I came across two synchrolettes this week: an image of a 2020 reductive painting - Travel with Me - by Louise Blyton and a blog post - The Perfect Lie - from the archive of Fonil (a site initiated by Yuri Doric back in 2008 / Vancouver in which Michael Shandrick and I managed, between us, to publish something pretty much every day for several weeks about art, design and architecture.) Anyway, I will leave it to you to check the affinity between LB's painting and a transcription of the post by MS that featured the above design from The Perfect Lie series:


Amarie ... professes little interest in the game of golf, yet she has some profound insights about it. On our walks past a nearby course, she usually listens to me rave on about the game then goes off to work in her studio, producing a graphic design that expresses golf in its most minimal form.

One of the things we’ve talked about is the placement of a shot so near to the hole that it creates a sense of anticipation.

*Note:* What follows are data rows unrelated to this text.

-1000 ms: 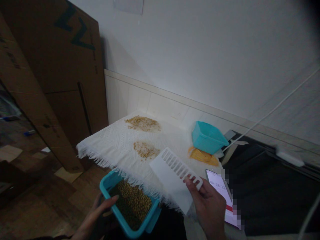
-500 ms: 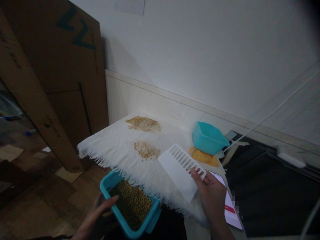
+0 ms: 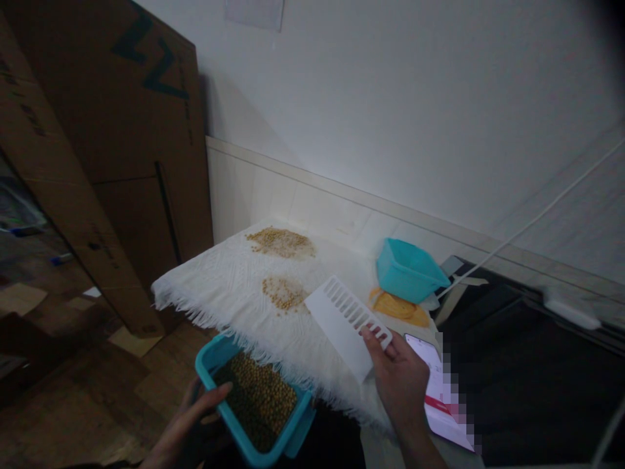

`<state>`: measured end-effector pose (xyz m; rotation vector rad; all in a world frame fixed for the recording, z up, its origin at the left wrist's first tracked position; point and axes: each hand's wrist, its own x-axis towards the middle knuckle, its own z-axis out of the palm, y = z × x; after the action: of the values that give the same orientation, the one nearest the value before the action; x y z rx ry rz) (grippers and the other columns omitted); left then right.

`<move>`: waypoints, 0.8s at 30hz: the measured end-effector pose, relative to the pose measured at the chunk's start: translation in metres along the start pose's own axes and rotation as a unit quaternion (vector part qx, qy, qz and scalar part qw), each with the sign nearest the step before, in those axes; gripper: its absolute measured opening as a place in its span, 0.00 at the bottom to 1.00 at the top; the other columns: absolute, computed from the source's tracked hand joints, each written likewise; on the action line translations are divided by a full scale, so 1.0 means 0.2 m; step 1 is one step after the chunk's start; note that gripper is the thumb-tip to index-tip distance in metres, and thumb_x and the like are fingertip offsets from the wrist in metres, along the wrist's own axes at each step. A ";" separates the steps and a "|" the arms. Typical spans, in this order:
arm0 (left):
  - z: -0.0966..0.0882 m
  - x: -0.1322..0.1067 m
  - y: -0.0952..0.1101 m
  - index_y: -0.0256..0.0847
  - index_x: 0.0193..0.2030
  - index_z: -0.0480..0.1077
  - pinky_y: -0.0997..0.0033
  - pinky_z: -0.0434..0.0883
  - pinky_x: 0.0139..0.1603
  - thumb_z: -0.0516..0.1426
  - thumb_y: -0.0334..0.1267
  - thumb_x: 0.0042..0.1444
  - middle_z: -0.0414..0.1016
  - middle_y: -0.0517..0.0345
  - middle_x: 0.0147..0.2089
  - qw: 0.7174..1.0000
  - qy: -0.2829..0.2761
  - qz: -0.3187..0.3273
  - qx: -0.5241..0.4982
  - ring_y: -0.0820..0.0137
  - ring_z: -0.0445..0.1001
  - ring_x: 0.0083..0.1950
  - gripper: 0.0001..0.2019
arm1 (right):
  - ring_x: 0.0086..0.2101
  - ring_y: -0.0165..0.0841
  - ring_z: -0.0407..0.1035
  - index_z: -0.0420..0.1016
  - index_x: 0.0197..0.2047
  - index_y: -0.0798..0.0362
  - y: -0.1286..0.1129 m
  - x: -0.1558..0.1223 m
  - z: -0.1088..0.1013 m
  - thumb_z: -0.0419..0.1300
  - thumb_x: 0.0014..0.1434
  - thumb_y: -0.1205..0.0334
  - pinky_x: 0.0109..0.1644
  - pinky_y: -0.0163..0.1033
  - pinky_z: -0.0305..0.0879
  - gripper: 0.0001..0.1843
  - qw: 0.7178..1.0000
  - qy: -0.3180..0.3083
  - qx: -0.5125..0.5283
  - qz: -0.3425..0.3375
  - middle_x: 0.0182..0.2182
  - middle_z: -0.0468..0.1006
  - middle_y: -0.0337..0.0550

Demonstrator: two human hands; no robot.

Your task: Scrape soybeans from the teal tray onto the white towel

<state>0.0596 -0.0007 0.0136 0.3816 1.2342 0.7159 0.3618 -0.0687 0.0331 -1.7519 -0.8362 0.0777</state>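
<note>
Grasping a white slotted plate by its slotted edge, the right hand held it over the cloth, its far corner right at the nearer bean pile. The left hand clasped the rim of a tub of beans below the fringe, while a phone lay just beside the right hand and a blue bin stood beyond.

White slotted plate, turquoise tub at 7 o'clock, tan beans with a dark greenish patch, white cloth with faint woven lines, orange-yellow bundle at 4 o'clock, brown box with dark-teal zigzag print at 10 o'clock
</note>
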 end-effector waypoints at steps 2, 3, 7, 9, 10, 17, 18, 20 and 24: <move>0.00 0.00 0.00 0.50 0.73 0.69 0.47 0.85 0.52 0.79 0.37 0.43 0.87 0.47 0.53 1.000 -0.004 -0.003 0.003 0.43 0.87 0.55 0.49 | 0.36 0.46 0.88 0.89 0.41 0.53 0.00 -0.01 0.00 0.70 0.63 0.38 0.34 0.38 0.78 0.24 1.000 0.000 -0.012 -0.006 0.37 0.92 0.50; 0.00 0.00 0.00 0.50 0.73 0.69 0.48 0.85 0.52 0.79 0.37 0.43 0.87 0.48 0.53 1.000 -0.005 -0.005 0.005 0.43 0.87 0.55 0.49 | 0.36 0.46 0.88 0.90 0.41 0.52 0.00 -0.01 0.00 0.69 0.63 0.38 0.34 0.38 0.78 0.24 1.000 -0.004 -0.016 -0.009 0.38 0.93 0.50; 0.00 0.00 0.00 0.52 0.74 0.68 0.48 0.85 0.51 0.78 0.36 0.45 0.87 0.49 0.53 1.000 -0.008 -0.007 0.011 0.45 0.88 0.54 0.48 | 0.35 0.44 0.88 0.90 0.43 0.52 -0.02 -0.01 0.00 0.68 0.65 0.38 0.33 0.37 0.77 0.24 0.999 -0.029 -0.018 -0.019 0.38 0.93 0.49; 0.00 0.00 0.00 0.52 0.74 0.68 0.49 0.85 0.50 0.78 0.37 0.46 0.87 0.49 0.52 1.000 -0.009 -0.008 0.013 0.46 0.88 0.53 0.47 | 0.33 0.44 0.87 0.90 0.42 0.52 -0.03 -0.02 0.01 0.68 0.64 0.37 0.31 0.36 0.76 0.25 0.999 -0.029 -0.015 -0.021 0.37 0.93 0.49; 0.00 0.00 0.00 0.51 0.74 0.68 0.49 0.85 0.50 0.78 0.39 0.46 0.86 0.48 0.52 1.000 -0.008 -0.009 0.014 0.46 0.88 0.53 0.47 | 0.32 0.44 0.87 0.90 0.42 0.52 -0.04 -0.02 0.01 0.68 0.64 0.36 0.30 0.36 0.76 0.26 0.999 -0.031 -0.013 -0.022 0.37 0.92 0.49; -0.02 0.02 0.00 0.52 0.75 0.66 0.49 0.85 0.51 0.78 0.43 0.46 0.87 0.49 0.51 1.000 -0.009 -0.008 0.017 0.45 0.87 0.54 0.49 | 0.30 0.41 0.86 0.90 0.44 0.53 -0.03 -0.03 0.02 0.68 0.65 0.38 0.28 0.35 0.74 0.25 0.999 -0.031 -0.017 -0.035 0.36 0.92 0.49; -0.02 0.02 -0.01 0.53 0.75 0.66 0.49 0.85 0.51 0.78 0.42 0.47 0.86 0.49 0.50 1.000 -0.009 -0.007 0.016 0.45 0.87 0.55 0.48 | 0.29 0.41 0.86 0.90 0.44 0.53 -0.02 -0.02 0.02 0.68 0.66 0.38 0.28 0.35 0.74 0.24 0.999 -0.023 -0.020 -0.038 0.36 0.92 0.48; -0.02 0.03 -0.01 0.54 0.74 0.67 0.48 0.85 0.51 0.77 0.42 0.47 0.86 0.50 0.50 1.000 -0.010 -0.006 0.016 0.45 0.87 0.55 0.48 | 0.29 0.41 0.85 0.90 0.44 0.53 0.00 -0.02 0.02 0.69 0.65 0.39 0.29 0.35 0.74 0.24 0.999 -0.020 -0.021 -0.042 0.35 0.92 0.48; -0.04 0.05 -0.02 0.54 0.74 0.68 0.49 0.85 0.49 0.78 0.45 0.46 0.87 0.49 0.50 1.000 -0.009 -0.004 0.016 0.44 0.87 0.54 0.48 | 0.29 0.40 0.85 0.90 0.44 0.52 0.00 -0.02 0.01 0.68 0.66 0.39 0.29 0.35 0.75 0.23 0.998 -0.045 -0.012 -0.046 0.35 0.92 0.47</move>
<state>0.0544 0.0026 0.0017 0.4092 1.2306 0.6845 0.3576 -0.0688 0.0298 -1.7403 -0.9851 0.0870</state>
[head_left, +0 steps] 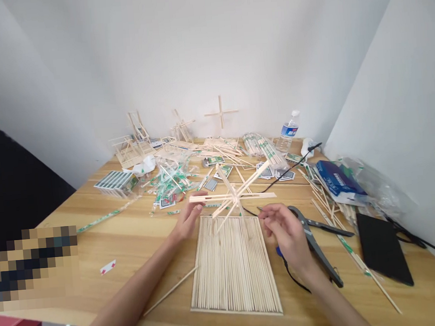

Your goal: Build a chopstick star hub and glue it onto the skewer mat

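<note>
My left hand [187, 221] grips the end of a long stick on a star-shaped frame of glued wooden sticks [235, 196], which stands upright on a flat panel of side-by-side chopsticks [233, 267]. My right hand [288, 233] pinches a thin pen-like tool [262, 213] with a blue end and a black cord, partly hidden by my fingers. Black-handled pliers [316, 243] lie just under and beside my right hand. A loose chopstick [170, 288] lies left of the panel, below my left forearm.
The wooden table [95, 238] holds heaps of wrapped chopsticks, stick models [133, 142] at the back, a water bottle [287, 132], a blue package [339, 183] and a black flat case [383, 248]. White walls rise behind and to the right. A black cord [289, 170] crosses the table.
</note>
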`<state>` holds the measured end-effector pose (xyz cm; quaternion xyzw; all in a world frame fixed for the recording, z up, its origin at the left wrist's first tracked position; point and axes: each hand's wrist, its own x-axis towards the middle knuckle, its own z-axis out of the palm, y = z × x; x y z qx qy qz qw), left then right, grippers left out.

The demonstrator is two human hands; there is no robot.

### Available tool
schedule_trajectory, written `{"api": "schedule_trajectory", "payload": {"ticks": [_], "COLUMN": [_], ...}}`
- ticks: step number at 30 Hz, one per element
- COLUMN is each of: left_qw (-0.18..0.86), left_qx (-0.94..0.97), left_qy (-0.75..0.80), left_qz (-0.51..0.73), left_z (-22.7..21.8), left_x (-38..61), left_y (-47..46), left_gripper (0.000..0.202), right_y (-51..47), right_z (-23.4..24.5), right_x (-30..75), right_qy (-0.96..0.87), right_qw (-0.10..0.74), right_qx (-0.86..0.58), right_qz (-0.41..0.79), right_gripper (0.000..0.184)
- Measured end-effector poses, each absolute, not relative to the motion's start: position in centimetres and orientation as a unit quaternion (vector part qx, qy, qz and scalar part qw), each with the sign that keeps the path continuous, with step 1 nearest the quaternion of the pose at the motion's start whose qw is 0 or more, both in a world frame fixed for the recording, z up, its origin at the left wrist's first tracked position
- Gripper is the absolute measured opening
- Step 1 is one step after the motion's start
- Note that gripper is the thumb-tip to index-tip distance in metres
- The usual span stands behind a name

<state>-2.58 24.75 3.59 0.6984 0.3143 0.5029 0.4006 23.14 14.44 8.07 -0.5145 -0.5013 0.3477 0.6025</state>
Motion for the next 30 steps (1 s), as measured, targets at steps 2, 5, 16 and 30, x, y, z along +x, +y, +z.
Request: {"api": "schedule_trajectory", "payload": {"ticks": [2,5,16,30], "left_qw": [0.386,0.371,0.349,0.346], "left_qx": [0.685,0.673,0.696,0.660], "left_qy": [0.333,0.351,0.352,0.368], "left_qz": [0.521,0.534,0.519,0.555], "left_z": [3.1,2.8,2.8,2.4], "left_x": [-2.6,-2.8,-2.5,-1.8], "left_y": [24.7,24.8,24.0,24.1], "left_gripper": [0.042,0.044,0.048,0.044], "right_y": [15.6,16.9,15.5,14.5], "right_z": [7.9,7.5,4.6,3.9], "right_x": [23.2,23.1,23.2,22.2], "right_qy": [-0.545,-0.595,-0.667,-0.742], "right_qw": [0.578,0.558,0.563,0.526], "right_qx": [-0.516,-0.512,-0.474,-0.403], "right_qz": [0.320,0.270,0.115,0.105], "right_gripper": [0.013,0.011,0.022,0.047]}}
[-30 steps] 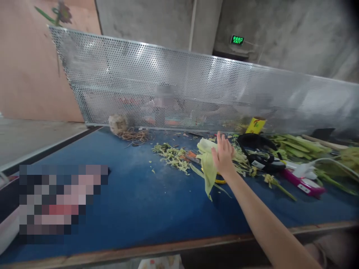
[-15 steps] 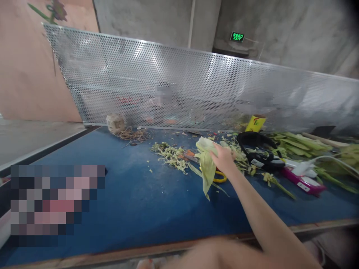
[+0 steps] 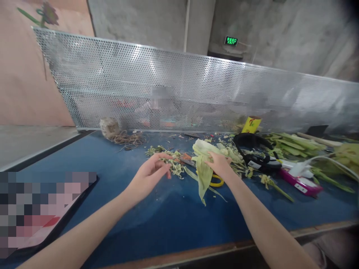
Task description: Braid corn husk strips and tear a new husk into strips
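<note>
My right hand (image 3: 220, 165) grips a pale green corn husk (image 3: 203, 177), with its broad white end pointing up and back and a leaf hanging down in front. My left hand (image 3: 150, 173) is over the table to the left of the husk, fingers curved and apart with nothing in them. Beyond its fingertips lies a heap of shredded green scraps (image 3: 177, 170). Scissors with yellow handles (image 3: 218, 183) rest on the table, partly hidden behind the husk and my right hand.
A bundle of brown twine (image 3: 130, 139) lies at the back left, before a perforated metal screen (image 3: 112, 82). On the right are a black strap-like headset (image 3: 262, 164), a magenta power strip (image 3: 300, 184), a yellow roll (image 3: 251, 124) and long green leaves (image 3: 294, 146).
My left hand has come up from the bottom edge to the scraps, left of the husk. My right hand keeps its hold on the husk. The view has shifted slightly.
</note>
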Action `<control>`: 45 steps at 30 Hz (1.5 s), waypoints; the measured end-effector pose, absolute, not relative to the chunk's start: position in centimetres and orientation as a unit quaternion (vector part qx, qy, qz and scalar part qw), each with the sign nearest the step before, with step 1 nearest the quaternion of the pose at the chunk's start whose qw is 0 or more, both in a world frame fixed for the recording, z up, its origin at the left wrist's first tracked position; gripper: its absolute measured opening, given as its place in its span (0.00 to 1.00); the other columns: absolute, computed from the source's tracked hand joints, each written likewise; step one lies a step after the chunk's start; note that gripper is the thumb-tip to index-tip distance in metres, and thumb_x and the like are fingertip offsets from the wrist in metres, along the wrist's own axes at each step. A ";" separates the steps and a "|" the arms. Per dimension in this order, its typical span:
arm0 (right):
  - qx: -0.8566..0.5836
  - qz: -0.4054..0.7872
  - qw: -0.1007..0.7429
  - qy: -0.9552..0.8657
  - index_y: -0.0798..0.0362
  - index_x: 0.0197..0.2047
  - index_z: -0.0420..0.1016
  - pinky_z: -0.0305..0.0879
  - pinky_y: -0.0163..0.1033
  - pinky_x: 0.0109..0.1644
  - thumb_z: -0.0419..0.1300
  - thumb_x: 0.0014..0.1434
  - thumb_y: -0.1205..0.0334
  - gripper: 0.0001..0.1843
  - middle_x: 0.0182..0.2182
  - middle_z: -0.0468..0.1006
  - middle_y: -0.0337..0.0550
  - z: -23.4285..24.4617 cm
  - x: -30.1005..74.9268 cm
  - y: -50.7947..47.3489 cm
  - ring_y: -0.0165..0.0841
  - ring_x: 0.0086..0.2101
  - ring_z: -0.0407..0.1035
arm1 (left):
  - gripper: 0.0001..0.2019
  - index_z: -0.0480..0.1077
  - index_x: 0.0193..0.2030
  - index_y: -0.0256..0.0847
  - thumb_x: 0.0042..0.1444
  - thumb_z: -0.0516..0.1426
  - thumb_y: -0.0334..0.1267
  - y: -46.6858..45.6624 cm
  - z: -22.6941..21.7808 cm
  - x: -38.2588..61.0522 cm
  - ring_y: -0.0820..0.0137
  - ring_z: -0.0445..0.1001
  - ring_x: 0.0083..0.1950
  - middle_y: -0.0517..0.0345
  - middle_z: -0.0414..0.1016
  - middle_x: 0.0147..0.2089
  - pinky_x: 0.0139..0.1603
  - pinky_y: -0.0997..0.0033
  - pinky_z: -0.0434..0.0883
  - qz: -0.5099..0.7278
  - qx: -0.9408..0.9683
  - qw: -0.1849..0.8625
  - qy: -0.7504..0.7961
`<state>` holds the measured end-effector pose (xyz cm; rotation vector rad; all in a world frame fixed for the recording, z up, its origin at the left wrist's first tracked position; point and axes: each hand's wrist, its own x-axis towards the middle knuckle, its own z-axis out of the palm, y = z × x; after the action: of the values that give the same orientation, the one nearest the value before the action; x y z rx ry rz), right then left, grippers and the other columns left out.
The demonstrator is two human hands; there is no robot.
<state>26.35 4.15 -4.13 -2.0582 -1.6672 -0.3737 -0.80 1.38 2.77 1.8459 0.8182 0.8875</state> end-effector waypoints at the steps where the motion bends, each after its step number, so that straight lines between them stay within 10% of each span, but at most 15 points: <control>1: -0.748 -0.121 0.238 -0.608 0.52 0.46 0.71 0.57 0.45 0.42 0.56 0.50 0.63 0.18 0.31 0.78 0.45 -4.1 26.4 4.2 0.42 0.38 0.70 | 0.12 0.61 0.43 0.40 0.55 0.50 0.43 1.8 2.3 -0.9 0.71 0.68 0.26 0.62 0.68 0.24 0.34 0.68 0.65 0.350 0.747 0.436 0.360; 10: -0.781 -0.016 0.307 -0.544 0.58 0.44 0.72 0.52 0.56 0.46 0.60 0.47 0.56 0.21 0.29 0.77 0.52 -3.4 26.7 3.5 0.52 0.40 0.68 | 0.14 0.61 0.43 0.42 0.53 0.48 0.47 3.6 0.0 -1.1 0.68 0.69 0.24 0.63 0.70 0.20 0.22 0.74 0.60 0.265 0.780 0.324 0.465; 24: -0.595 0.191 0.549 -0.555 0.55 0.51 0.59 0.68 0.40 0.40 0.57 0.49 0.57 0.26 0.42 0.70 0.49 -1.1 25.6 2.7 0.34 0.36 0.71 | 0.13 0.63 0.43 0.41 0.54 0.49 0.44 2.7 -0.3 -0.9 0.67 0.73 0.34 0.58 0.75 0.30 0.36 0.68 0.67 0.299 0.795 0.321 0.420; 29: -0.447 0.349 0.471 -0.675 0.47 0.52 0.58 0.69 0.38 0.38 0.59 0.48 0.65 0.27 0.45 0.64 0.44 1.7 21.6 1.3 0.31 0.37 0.69 | 0.20 0.64 0.48 0.38 0.51 0.53 0.47 2.6 0.1 -0.7 0.63 0.70 0.47 0.49 0.73 0.45 0.48 0.63 0.65 0.383 0.726 0.442 0.362; 38: -0.387 0.488 0.353 -0.699 0.48 0.52 0.61 0.63 0.39 0.46 0.58 0.53 0.61 0.23 0.51 0.64 0.45 1.3 18.1 1.2 0.34 0.47 0.62 | 0.12 0.68 0.32 0.36 0.45 0.59 0.42 2.3 0.3 -0.8 0.71 0.70 0.32 0.58 0.74 0.29 0.36 0.72 0.66 0.401 0.637 0.549 0.363; 45: -0.418 0.542 0.385 -0.619 0.53 0.35 0.62 0.58 0.31 0.30 0.60 0.50 0.53 0.15 0.26 0.64 0.34 0.2 17.9 0.9 0.25 0.26 0.60 | 0.09 0.63 0.24 0.37 0.47 0.57 0.39 1.7 0.2 -0.3 0.77 0.62 0.25 0.65 0.63 0.22 0.27 0.77 0.61 0.345 0.691 0.526 0.356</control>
<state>17.85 0.91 0.23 -1.0654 -1.5766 1.3801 -0.28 1.68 0.21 1.6520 0.8509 0.8242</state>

Perhaps the golfer has chipped to the green and the ball rolls to the cup and stops just short. The golfer nudges the ball in for a birdie, par or bogey -- each level creating a different level of anxiety, frustration, excitement and euphoria. “I can see a golfer pausing for a second or two reflecting on their playing prowess,” says Amarie. “He visualizes the ball disappearing and probably the acclaim from his fellow players. Indeed, the sheer perfection of the ball’s poise is revelling Zen." She quotes a passage by Gaston Bachelard from The Poetics of Space: “… images of full roundness help us to collect ourselves.” This describes, she says, a moment in metaphor when a white sphere, like a golf ball, is associated with a brilliant idea anointed with a pristine quality.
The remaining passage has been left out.